Nick Hewson is a law graduate and spent the early part of his career working in commercial property. Switching to the IT industry in the mid 1980s he worked initially in the accounting software sector and formed close working relationships with the Big Five accounting firms of the time. A subsequent and chance opportunity to become sales director of a small software house developing relationship management software for financial services led to an early realisation about the future of customer management.
Nick is no stranger to the vagaries and frustrations of emerging markets. From about 1990 through to 1995 he (along with some forward thinking academics at Cranfield SOM) produced ground breaking research and publications about the future of customer management which had very significant influence on how the nascent CRM sector emerged. The interest levels were very high in an area that was self evidently important for the future of business and Nick spoke at conferences all over the world. However, investment and commitment to change were slow to materialise and it was the entry of big firms such as Accenture and the technology explosion around the start of the Internet that proved game changers.

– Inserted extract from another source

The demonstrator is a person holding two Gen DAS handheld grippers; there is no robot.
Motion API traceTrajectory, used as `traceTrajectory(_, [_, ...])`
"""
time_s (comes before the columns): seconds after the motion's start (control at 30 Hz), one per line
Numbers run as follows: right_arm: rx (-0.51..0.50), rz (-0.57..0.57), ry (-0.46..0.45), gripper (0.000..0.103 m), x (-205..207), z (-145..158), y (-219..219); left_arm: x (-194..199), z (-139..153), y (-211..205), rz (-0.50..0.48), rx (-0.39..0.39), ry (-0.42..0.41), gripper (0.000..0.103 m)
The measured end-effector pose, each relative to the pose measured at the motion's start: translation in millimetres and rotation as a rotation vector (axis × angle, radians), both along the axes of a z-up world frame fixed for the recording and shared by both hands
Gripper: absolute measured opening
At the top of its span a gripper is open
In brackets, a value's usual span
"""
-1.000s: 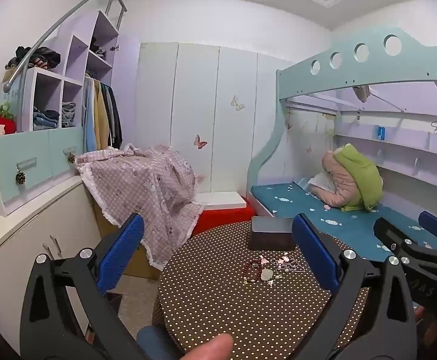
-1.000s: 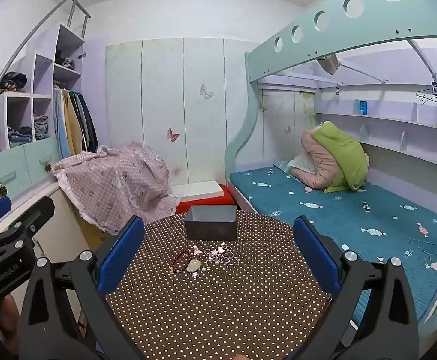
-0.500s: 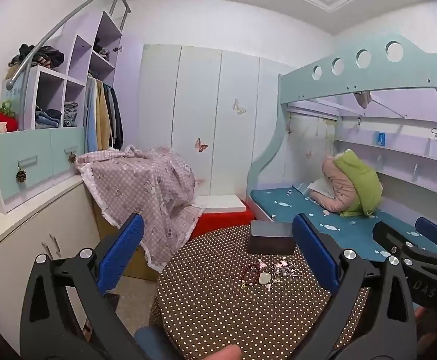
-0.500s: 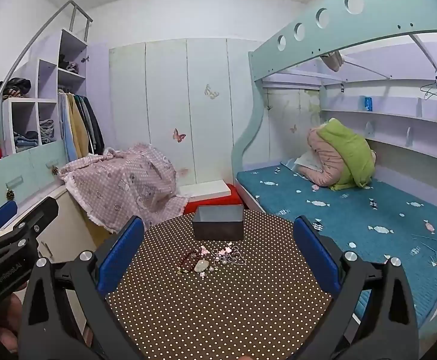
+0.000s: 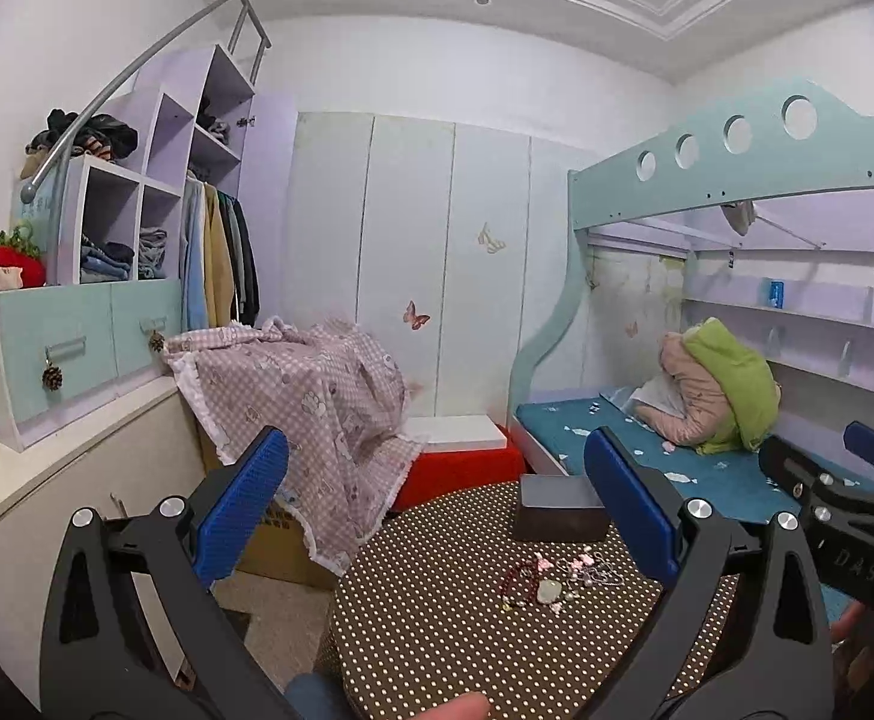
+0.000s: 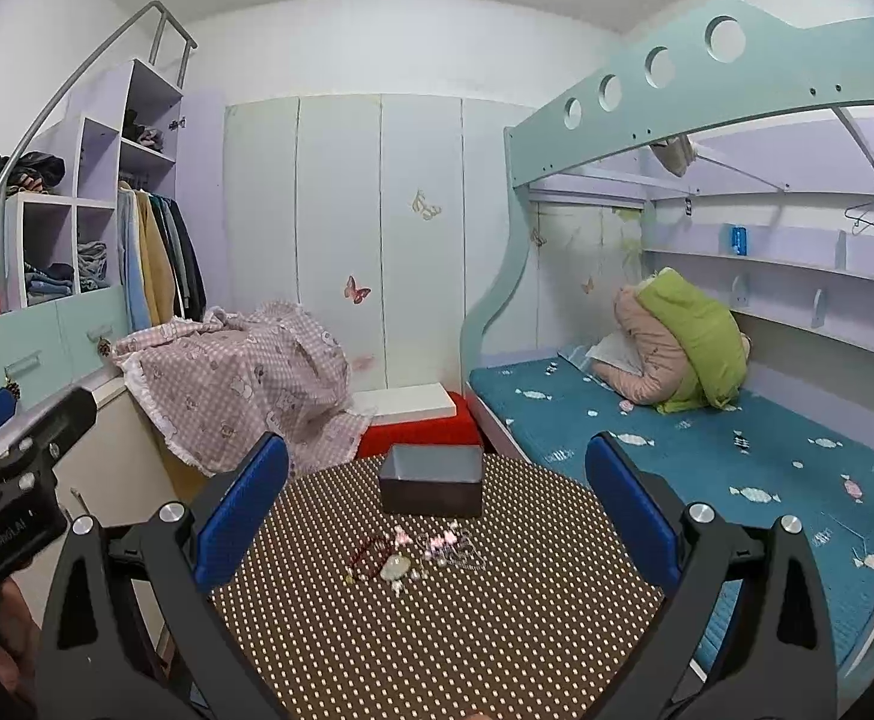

It was often said during the emergence of CRM that Nick was a Founding Father of the industry but ironically Nick felt that CRM took a wrong turn quite early and has never been completely ‘right’ and the majority of implementations fall well short of delivering real business value . It is true that CRM has grown to be worth a staggering $18bn to the software industry but the tendency of projects to focus on sales management at the expense of thought through and in-depth customer engagement has led to very poor ROI overall.
The dot com boom involved Nick in many acquisitive and merger assignments on behalf of (mainly) American clients and the consolidation that followed the crash resulted in Hewson Group being closely involved with sorting out investment portfolios held by investment firms and banks. Nick developed a proven reputation for both accurately assessing investment opportunities and for restructuring ailing software companies on behalf of his clients.
A matter of some regret for Nick is that a Hewson company that he established to develop a CRM strategy tool was sold off too early and before it had time to develop its full potential. The ‘CRM Blueprint’ was designed to drive effective customer management planning (and to define the most relevant technology). A development client was Nationwide Building Society who later gave much credit it to the Blueprint for their award winning customer approach.
A sense of disillusionment with the direction of travel within the CRM sector led Nick to change direction around 2008 to concentrate on research around the Female Economy. This was based on another intuitive hunch that the world’s most powerful consumer was ill served and that dysfunction in both product design and in retail environments was far more entrenched than was commonly thought.